Given Kingsolver's formidable skill at pacing a narrative, "Prodigal Summer" would still be a rewarding read but for the relentless return to her theme, presaged by the title. Prodigality, in its sense of abundant fruitfulness, is everywhere. Trees give up fruit. Men are in heat. The goats mate happily. Bees produce honey enough to flood a church (literally). Women's cycles wax with the moon. "Her body felt full and heavy and slow and human and absent, somehow," Kingsolver writes of Deanna, "just a weight to be carried forward without its enthusiastic cycles of fertility and rest, the crests and valleys she had never realized she had counted on so much. Deadweight, was that what she was now? An obsolete female biding its time until death?"

Mating coyotes are analogized to mating humans, which are analogized in turn to procreative bees. Why is this so bothersome after a while? Not, I think, because it is obvious, though it is that. Ralph Ellison can be obvious; George Orwell too. But Ellison and Orwell used obvious, sometime heavy-handed prose in the service of unobvious, iconoclastic truths. Re-read "Invisible Man," "Animal Farm," or "The Road to Wigan Pier" and remember how fresh their truths were: that black people felt invisible, that the Soviet experiment should be judged not by GNP but by freedom, that not all was right in jolly England. Intellectuals did not necessarily understand these things.

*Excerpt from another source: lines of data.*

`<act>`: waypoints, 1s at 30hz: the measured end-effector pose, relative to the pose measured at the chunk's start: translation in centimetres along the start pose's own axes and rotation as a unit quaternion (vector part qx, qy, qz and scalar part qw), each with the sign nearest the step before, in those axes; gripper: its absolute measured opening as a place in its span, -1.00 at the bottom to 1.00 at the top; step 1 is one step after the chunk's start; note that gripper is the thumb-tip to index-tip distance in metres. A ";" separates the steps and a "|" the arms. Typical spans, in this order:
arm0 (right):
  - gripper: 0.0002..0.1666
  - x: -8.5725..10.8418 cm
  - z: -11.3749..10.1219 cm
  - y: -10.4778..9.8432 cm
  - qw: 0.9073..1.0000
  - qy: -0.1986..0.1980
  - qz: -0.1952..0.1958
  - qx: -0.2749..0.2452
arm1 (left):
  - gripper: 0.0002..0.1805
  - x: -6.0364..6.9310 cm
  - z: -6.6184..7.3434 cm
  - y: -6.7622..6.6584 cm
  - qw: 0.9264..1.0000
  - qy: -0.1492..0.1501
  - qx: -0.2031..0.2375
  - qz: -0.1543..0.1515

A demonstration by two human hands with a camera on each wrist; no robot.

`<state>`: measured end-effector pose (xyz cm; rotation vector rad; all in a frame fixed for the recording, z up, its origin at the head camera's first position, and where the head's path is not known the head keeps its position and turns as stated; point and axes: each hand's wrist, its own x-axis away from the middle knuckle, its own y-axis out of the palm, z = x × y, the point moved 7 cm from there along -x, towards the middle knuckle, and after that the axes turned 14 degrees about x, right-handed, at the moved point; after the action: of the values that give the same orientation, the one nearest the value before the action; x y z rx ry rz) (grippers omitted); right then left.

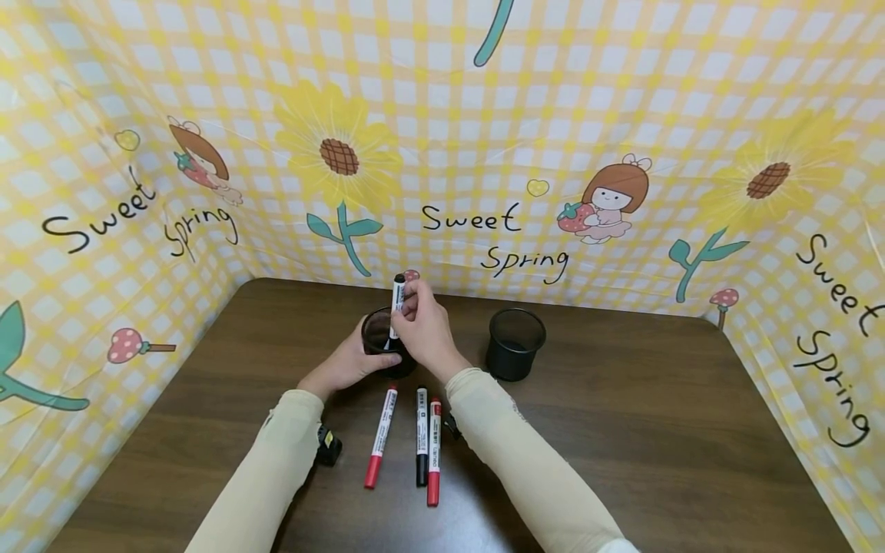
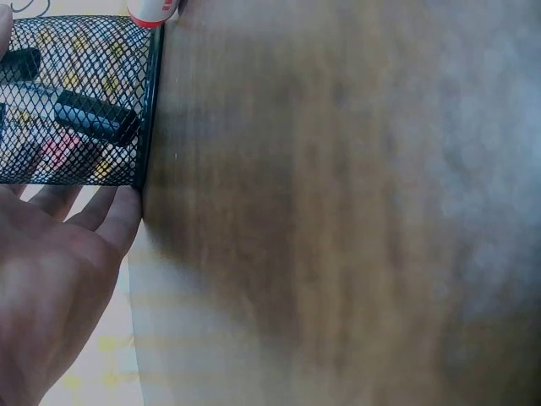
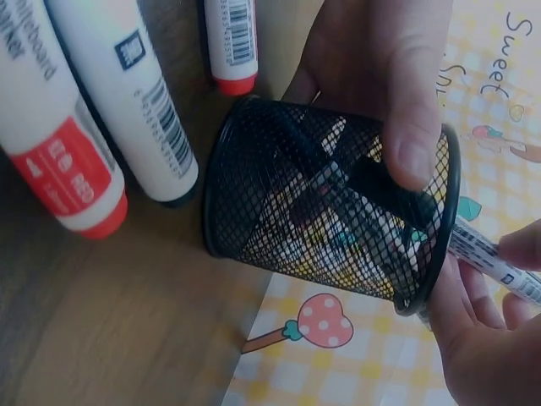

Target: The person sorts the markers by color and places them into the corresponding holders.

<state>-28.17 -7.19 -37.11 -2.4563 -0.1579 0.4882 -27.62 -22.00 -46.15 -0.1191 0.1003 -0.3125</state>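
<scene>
My left hand (image 1: 346, 362) grips a black mesh pen cup (image 3: 325, 211) from the side, thumb over the near wall. The right hand (image 1: 430, 332) pinches a white whiteboard marker (image 1: 398, 292) with a black end up. Its lower part is inside the cup's mouth. Through the mesh in the left wrist view, a black cap (image 2: 97, 117) and another dark piece show inside. On the table nearer the body lie a red-capped marker (image 1: 380, 438), a black-capped marker (image 1: 422, 438) and a second red-capped marker (image 1: 434, 453), the last two side by side.
A second black mesh cup (image 1: 515, 346) stands upright to the right on the brown wooden table (image 1: 622, 407). A yellow checked cloth (image 1: 456, 138) surrounds the back and sides. Close to the left sleeve is a small black device (image 1: 329, 445).
</scene>
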 end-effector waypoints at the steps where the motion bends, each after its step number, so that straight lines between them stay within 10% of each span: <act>1: -0.64 0.0 0.0 0.2 1.000 0.003 -0.006 0.004 | -0.07 0.0 0.0 0.0 1.000 0.001 0.000 0.001; 30: -0.78 0.9 -2.0 2.1 0.974 -0.036 -0.163 0.151 | -0.16 -0.2 -0.1 0.0 1.000 0.017 0.013 -0.021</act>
<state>-26.57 -9.78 -37.19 -2.0649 -0.4730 0.4202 -27.79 -21.93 -46.26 -0.0895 0.1282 -0.3573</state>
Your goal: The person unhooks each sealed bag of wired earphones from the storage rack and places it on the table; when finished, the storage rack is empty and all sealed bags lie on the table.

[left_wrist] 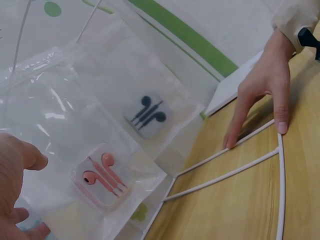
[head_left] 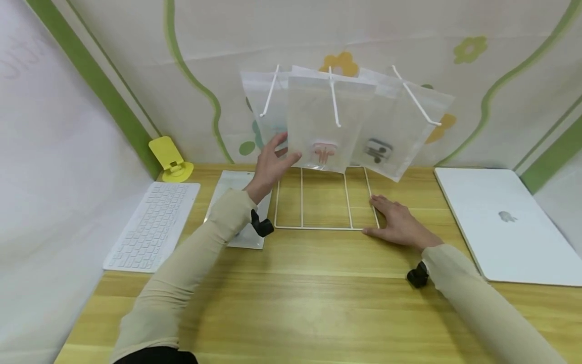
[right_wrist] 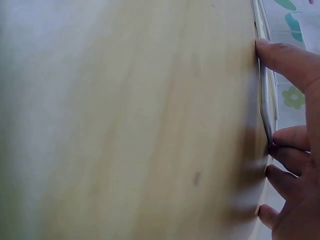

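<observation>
One wooden counter [head_left: 300, 303] carries everything, read here as a clock face centred on the base of a white wire rack [head_left: 318, 229]. Largest upon it is the closed laptop [head_left: 509, 242], at 3 o'clock; next the rack itself, base flat, hooks [head_left: 335, 106] jutting out above 12. A white keyboard [head_left: 150, 227] lies near 9. Clear bags hang from the hooks: a left bag [head_left: 256, 96] at 11, a middle bag [head_left: 313, 116] at 12, a right bag [head_left: 409, 141] between 1 and 2. At 9, a flat packet [head_left: 247, 240] lies partly hidden under the sleeve. The left grip [head_left: 271, 164], at 10, is spread beside the middle bag, pinching nothing; contact is unclear. The right grip [head_left: 397, 222] is spread too, fingertips pressing the base's corner at 4. Smaller are the yellow stand [head_left: 170, 159], past 9, then the pink earphones [left_wrist: 102, 175] and dark earphones [left_wrist: 148, 114] inside the middle and right bags. Likely the step in hand is settling the hung bags with the rack steadied; the next move would call for a light left touch and firm right pressure.
</observation>
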`<action>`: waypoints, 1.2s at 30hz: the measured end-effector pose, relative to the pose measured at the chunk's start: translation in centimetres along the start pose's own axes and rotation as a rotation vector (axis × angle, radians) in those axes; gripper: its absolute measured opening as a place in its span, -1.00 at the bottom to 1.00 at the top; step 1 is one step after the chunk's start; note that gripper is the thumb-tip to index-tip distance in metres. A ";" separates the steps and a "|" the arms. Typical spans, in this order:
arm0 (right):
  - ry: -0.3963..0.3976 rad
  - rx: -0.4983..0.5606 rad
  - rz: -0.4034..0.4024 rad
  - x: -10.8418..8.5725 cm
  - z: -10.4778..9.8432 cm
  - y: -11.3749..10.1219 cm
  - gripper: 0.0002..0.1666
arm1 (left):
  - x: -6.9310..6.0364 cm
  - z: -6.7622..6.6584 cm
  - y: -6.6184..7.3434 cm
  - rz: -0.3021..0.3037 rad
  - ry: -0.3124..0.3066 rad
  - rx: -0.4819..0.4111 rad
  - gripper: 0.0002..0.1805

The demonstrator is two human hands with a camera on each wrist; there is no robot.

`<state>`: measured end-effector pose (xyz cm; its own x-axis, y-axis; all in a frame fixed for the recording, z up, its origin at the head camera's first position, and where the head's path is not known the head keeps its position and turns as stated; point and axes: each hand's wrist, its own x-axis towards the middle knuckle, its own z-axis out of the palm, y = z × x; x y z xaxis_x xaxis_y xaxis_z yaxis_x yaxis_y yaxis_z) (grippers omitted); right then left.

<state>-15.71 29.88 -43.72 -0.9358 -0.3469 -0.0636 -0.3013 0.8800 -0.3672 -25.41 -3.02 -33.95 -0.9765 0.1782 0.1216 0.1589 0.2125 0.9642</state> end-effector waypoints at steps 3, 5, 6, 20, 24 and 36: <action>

Today, we understand that pesticides are bad and that menopause can be a difficult time. We get that Appalachia has an indigenous culture, close to the land, worthy of respect. "Prodigal Summer," with its considerable merits--finely wrought scenes, true characters, narrative vim--is never, ever surprising. It tells us nothing that a thousand public-radio segments, Tikkun articles, and "Whole Earth Catalogs" have not. It is an updated "Our Bodies, Ourselves," read by women and men who already own "Our Bodies, Ourselves." So it confirms their beliefs, validates their urges, and puts them, securely, to bed at night.